FIG. 1 is a circuit block diagram showing one embodiment of the optical receiver of the present invention, FIG. 2 is an input/output waveform diagram of the comparison circuit of FIG. 1, and FIG.
The figure is a circuit block diagram of a conventional optical receiver, and FIG. 4 is an input/output waveform diagram of the comparison circuit of FIG. 3. DESCRIPTION OF SYMBOLS 1... Light receiving element, 2... Amplifier, 3.4... Resistor, 5... Peak detection circuit, 6... Switching circuit, 7... Reference voltage generation amplifier, 8... Level shift circuit, 9... Comparison circuit, 10... Delay circuit.
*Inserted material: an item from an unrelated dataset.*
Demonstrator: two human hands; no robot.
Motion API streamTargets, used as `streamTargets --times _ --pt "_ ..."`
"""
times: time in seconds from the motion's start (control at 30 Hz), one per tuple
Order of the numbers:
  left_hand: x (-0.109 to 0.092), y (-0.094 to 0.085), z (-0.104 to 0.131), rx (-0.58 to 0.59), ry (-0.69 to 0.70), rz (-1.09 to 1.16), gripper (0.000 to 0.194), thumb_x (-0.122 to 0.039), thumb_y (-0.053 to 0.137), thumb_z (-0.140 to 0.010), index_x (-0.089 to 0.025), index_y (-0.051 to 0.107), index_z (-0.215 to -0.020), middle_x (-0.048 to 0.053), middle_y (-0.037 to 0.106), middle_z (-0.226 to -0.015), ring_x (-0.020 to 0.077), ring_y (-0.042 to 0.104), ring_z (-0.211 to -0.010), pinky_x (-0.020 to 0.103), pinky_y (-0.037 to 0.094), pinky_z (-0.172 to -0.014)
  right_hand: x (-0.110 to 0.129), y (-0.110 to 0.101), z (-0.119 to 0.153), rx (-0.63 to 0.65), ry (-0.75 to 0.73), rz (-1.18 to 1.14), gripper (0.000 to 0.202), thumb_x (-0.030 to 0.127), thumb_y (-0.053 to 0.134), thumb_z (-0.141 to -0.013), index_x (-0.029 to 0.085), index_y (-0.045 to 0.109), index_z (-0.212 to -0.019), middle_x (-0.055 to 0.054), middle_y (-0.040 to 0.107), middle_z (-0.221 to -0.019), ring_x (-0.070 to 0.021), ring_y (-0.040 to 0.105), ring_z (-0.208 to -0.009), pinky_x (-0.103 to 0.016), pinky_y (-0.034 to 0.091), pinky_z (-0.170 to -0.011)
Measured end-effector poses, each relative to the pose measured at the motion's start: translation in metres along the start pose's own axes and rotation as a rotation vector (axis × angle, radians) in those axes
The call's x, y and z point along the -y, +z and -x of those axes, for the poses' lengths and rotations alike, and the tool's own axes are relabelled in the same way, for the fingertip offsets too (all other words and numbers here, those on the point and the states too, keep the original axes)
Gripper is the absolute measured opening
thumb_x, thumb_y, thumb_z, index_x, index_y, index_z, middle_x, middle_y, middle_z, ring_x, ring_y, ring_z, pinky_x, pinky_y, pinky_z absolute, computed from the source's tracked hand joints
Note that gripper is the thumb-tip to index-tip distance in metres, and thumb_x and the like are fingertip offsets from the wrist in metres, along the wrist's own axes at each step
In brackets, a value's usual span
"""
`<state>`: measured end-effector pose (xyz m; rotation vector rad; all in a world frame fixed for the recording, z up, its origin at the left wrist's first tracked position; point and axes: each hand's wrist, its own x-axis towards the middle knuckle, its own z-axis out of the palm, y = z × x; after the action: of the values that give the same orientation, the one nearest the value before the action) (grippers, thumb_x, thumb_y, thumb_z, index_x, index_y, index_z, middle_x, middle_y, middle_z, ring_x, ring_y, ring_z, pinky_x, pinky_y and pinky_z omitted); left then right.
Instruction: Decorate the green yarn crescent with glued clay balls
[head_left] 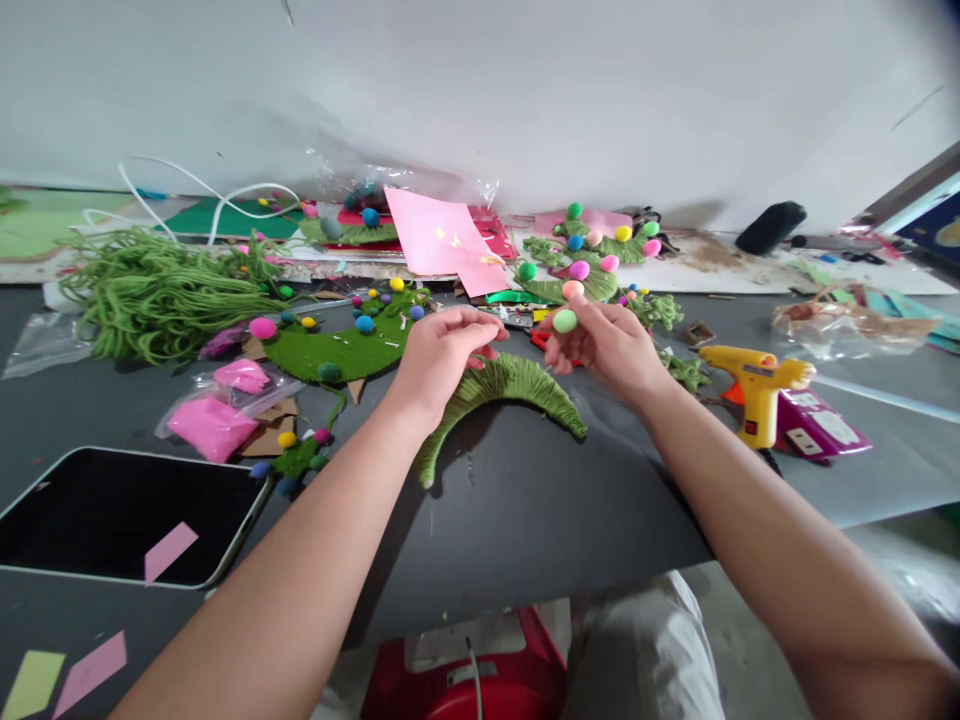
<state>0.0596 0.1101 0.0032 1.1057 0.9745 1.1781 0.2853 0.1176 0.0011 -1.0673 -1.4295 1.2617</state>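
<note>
Both hands meet mid-frame over the table point(525, 520). Left hand point(439, 355) is closed in a pinch at the top of a green yarn-wrapped arc point(499, 395), thumb & forefinger on its upper edge. Right hand point(607, 345) is closed too, holding a pale green pom-pom point(565, 321) at the fingertips, w/ a peach pom-pom point(573, 290) just above it; can't tell if that one is held or lies behind.

Handling, my read: the arc looks light & semi-stiff, prob. card under the yarn, so it should lift from one end w/o drooping much. Yarn surface is soft, grippy, not slippery. Best hold is across the wrapped band at the crown, where the left hand already sits; the tips look thinner, more bendable. Pom-pom is v. light, squashy, rolls easily, so a gentle fingertip pinch is enough.

Lower left: a dark tablet point(112, 515) w/ a pink paper scrap on it. Right of the hands: a yellow glue gun point(757, 385). Left, further back: a pile of loose green yarn point(150, 290). Far centre, by the wall: pink paper sheet point(439, 240) & a finished green piece dotted w/ pom-poms point(592, 255).
</note>
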Motion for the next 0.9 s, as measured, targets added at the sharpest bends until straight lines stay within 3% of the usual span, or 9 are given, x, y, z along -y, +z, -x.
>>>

Agent Patent Attorney Fujio Sato r 2

Claims (1)

[Claims] (1) A digital optical receiver that receives an optical input that performs code transmission of a DC component includes a peak detection circuit that generates a voltage that is 1/2 of the signal amplitude obtained by converting the optical input into an electrical value; a level shift circuit that raises the voltage from the reference voltage generation amplifier by a predetermined voltage, which corresponds to the voltage when A switching circuit that sets a threshold voltage, a delay circuit that delays the threshold voltage for a predetermined time, and inputs the voltage from the delay circuit and a signal obtained by converting the optical input into an electrical value, and reproduces and outputs the signal. An optical receiver comprising a comparison circuit.